Иванов сам повез Елизавету Громову в Куяву на легких быстрых санках.
– Возвращайся обратно, особенно не задерживаясь! – просил Митька учительницу. – До чего же сладко тело твое дышит!
– По любви мое тело исскучалось, – невесело призналась Громова.
– Буду ждать.
– Не молод ли для меня?
– Коль на такие дела сгодился, какие теперь делаем, и в других не оплошаю.
– Не оплошай! – Серьезно глянула: – Скажи, что с Россией будет?
Митька даже лошадь придержал:
– Ты о чем?
– О том, что такие пары, как ты и я, – сволочей нарожают.
– Ты себя сволочью зовешь?
– Сволочью. Мщу за убитую жизнь нашей семьи. Но мой прадед гренадером служил, в самом Санкт-Петербурге…
Митька стегнул лошадь кнутом. Помчались. Лес в струнку вытянулся по сторонам дороги. Митька крикнул Елизавете на ухо:
– Мозги побереги! Как бы не закипели от думанья. Выживем – поглядим. Коли Германия будет везде – в Австралию можно будет махнуть.
Проехали на рысях Куяву.
– Пора? – спросила Громова.
– Погоди торопиться. Поближе подвезу.
Отпустил вожжи. Лошадь сначала бежала, потом трусила, перешла на шаг, и сани замерли.
Громова выбралась из-под тулупа:
– Пошла?
Он прикрыл веками глаза, соглашаясь.
– Хороши у тебя ресницы, паря!
– Погляди, есть ли у них минометы, – сердито сказал Митька.

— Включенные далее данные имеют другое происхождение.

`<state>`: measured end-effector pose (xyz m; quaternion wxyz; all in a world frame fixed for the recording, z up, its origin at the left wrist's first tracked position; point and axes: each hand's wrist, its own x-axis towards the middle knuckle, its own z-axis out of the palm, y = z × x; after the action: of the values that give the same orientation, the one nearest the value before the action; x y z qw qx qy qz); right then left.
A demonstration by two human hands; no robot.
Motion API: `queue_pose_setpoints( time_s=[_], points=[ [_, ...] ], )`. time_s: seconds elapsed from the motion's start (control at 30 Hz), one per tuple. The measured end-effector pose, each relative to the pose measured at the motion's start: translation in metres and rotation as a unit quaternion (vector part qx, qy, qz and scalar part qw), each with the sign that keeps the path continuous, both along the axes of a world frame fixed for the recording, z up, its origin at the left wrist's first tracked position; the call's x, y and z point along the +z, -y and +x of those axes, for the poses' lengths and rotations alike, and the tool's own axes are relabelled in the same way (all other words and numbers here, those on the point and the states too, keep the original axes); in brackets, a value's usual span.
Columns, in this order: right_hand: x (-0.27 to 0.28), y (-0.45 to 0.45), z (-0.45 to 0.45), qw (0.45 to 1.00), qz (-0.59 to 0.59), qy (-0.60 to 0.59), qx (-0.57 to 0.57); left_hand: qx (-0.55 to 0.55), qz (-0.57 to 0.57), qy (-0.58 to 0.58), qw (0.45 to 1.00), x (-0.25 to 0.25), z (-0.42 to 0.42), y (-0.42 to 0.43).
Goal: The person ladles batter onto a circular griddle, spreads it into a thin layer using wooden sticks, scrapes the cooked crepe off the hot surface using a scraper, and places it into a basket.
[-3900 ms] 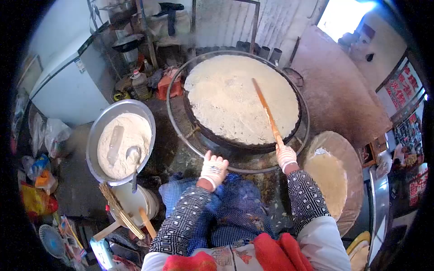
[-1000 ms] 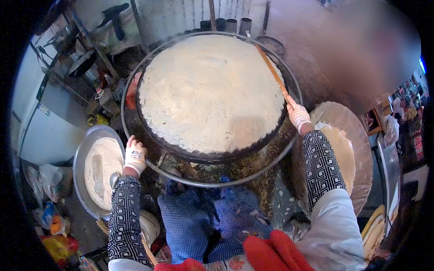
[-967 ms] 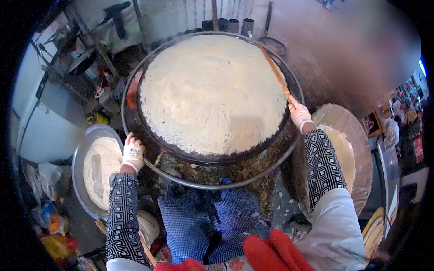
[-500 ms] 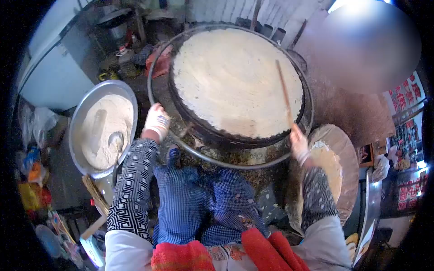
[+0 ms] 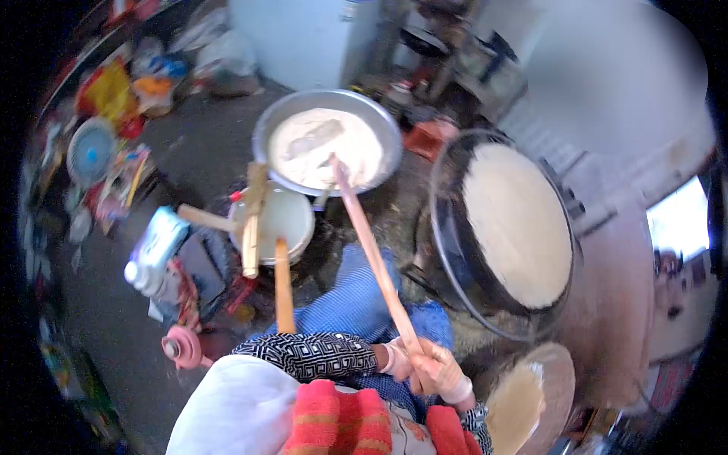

Подняла руку, но не обернулась.
Партизаны остановили учительницу Громову в деревеньке, в Ивоте, одноименной поселку, где прошло детство и отрочество Алеши Шумавцова.
Громову даже судили. В тот же день, как взяли. И расстреляли в тот же день.
Был невезучим засылавший.
Переводчица
Нина Зарецкая, переводчица комендатуры, багровела до корней волос от стыда, от позора смотреть на мужчин и женщин, которым приказывали раздеваться догола, а потом пороли резиновыми палками. Но лицо Нины становилось белым, когда люди кричали от боли, а ягодицы и спины избиваемых превращались в кровавое месиво.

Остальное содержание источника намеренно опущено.